Concours COHÉSIF 2026-2027
COHorte pour l'Évaluation des effets Sanitaires et Incidences des Fonderies (COHÉSIF)
concours 2026-2027
Objectifs du programme
Le programme vise à mettre en place et soutenir une infrastructure de recherche dédiée à la collecte et à l’organisation de données en santé humaine et environnementale, sous la forme d’une cohorte longitudinale et d’une biobanque. Cette infrastructure étudiera et évaluera les associations possibles entre les profils de santé des individus et leurs profils d’exposition aux contaminants d’origine industrielle. La priorité sera mise sur les populations vivant ou ayant vécu à proximité de la fonderie Horne de Rouyn-Noranda, avec une possibilité d’extension à d’autres contextes industriels au Québec.

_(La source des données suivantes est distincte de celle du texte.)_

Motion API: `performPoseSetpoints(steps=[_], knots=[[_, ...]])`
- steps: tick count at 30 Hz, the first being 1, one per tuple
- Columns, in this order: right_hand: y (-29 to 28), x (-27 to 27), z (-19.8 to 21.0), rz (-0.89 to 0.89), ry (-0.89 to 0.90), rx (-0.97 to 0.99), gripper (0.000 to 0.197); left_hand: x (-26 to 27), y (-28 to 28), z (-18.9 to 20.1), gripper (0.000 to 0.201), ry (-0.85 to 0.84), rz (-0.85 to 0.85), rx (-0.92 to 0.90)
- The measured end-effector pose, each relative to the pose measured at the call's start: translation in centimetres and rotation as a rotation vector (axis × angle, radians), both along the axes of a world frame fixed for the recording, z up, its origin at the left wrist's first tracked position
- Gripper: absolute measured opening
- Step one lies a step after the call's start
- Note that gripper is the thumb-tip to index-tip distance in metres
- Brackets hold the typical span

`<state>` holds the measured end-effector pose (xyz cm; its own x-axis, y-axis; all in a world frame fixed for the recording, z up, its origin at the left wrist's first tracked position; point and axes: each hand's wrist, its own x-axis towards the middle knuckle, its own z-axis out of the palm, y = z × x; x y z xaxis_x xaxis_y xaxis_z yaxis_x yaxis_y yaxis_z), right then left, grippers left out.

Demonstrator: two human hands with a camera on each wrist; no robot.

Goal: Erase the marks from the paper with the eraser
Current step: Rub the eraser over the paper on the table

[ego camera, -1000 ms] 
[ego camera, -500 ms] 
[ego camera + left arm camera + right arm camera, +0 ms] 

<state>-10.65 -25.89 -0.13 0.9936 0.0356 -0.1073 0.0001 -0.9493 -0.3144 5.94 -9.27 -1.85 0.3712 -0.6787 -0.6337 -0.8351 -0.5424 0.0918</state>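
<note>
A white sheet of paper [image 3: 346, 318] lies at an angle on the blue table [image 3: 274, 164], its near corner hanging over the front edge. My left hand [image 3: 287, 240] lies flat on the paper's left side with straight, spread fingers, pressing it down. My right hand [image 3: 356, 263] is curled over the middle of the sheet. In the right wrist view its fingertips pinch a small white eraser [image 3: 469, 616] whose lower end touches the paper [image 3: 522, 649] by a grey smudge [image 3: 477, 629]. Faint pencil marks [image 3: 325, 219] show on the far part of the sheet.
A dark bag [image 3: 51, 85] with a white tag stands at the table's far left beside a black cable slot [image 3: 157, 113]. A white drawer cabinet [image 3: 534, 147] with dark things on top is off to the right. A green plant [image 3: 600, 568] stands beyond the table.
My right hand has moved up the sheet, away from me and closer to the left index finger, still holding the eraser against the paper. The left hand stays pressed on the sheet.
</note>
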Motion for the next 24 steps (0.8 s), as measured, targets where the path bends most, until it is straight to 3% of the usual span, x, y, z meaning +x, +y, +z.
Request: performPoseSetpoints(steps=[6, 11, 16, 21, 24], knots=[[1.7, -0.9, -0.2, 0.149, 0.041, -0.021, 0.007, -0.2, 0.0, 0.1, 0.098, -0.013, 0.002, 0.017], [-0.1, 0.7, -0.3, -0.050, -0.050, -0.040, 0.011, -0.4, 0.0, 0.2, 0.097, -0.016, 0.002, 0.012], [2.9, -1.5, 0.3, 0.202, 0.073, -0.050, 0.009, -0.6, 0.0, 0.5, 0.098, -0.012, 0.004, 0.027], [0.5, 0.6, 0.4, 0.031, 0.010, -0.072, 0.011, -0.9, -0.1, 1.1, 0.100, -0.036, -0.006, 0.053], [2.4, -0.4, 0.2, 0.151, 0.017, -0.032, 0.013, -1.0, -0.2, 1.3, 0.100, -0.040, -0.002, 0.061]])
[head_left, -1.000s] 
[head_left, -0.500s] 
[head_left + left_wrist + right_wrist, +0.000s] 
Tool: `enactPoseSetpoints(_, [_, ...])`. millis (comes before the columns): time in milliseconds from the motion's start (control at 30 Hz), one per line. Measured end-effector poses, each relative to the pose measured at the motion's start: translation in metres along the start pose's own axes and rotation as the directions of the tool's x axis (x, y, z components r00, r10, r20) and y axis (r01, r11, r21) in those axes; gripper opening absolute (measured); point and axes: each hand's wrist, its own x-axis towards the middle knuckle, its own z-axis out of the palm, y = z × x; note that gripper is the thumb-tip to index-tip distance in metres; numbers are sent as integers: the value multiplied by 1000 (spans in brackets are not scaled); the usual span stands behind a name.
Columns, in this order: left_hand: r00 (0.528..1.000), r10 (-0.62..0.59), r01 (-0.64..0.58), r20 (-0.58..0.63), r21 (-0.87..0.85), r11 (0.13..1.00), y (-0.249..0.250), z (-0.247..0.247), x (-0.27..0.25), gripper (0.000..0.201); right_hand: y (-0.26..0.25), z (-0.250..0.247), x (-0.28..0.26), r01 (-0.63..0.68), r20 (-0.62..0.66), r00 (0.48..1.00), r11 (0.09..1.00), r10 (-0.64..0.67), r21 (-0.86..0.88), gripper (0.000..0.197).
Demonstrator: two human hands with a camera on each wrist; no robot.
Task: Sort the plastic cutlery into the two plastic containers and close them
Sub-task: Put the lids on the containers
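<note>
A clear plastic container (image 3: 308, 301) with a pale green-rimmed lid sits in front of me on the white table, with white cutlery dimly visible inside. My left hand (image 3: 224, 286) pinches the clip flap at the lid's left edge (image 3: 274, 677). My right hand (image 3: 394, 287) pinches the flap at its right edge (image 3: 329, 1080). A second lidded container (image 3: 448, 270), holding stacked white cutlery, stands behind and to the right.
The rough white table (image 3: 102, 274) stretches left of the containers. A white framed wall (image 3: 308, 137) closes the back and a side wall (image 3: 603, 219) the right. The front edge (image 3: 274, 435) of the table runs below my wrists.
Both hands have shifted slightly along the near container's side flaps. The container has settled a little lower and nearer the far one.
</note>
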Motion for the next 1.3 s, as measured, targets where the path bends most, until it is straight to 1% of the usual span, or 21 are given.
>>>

À l’issue de ce financement, l’infrastructure devra avoir regroupé des données et des échantillons biologiques accessibles à la communauté scientifique afin de soutenir des projets de recherche en santé populationnelle et en santé environnementale. Elle s’ancrera dans les principes FAIR (faciles à trouver, accessibles, interopérables et réutilisables) en permettant un déploiement opérationnel rapide.
Sa conception doit aussi permettre de s’adapter aux besoins changeants des communautés et de s’arrimer aux initiatives gouvernementales et scientifiques de surveillance populationnelle qui pourraient être déployées. Des politiques de gestion des données devront également être établies afin que toute donnée produite, y compris dans le cadre de projets subséquents reposant sur la cohorte, soit intégrée à l’infrastructure, assurant ainsi la centralisation et la pérennité de l’information.
Les données recueillies devront, sans s’y restreindre :
Inclure un historique résidentiel, professionnel et médical ;
Documenter de façon longitudinale l’état de santé des personnes et les facteurs de risque ;
Comporter des échantillons biologiques et environnementaux permettant l’évaluation des expositions et des effets sanitaires potentiels ;
Prévoir un jumelage avec d’autres sources de données existantes, notamment des bases médico-administratives et environnementales ;
S’arrimer aux études de biosurveillance qui pourraient être déployées, et étendre les cohortes de ces dernières en fonction des besoins de l’infrastructure ;
Permettre de recontacter des personnes participantes pour des collectes de données ultérieures ou complémentaires.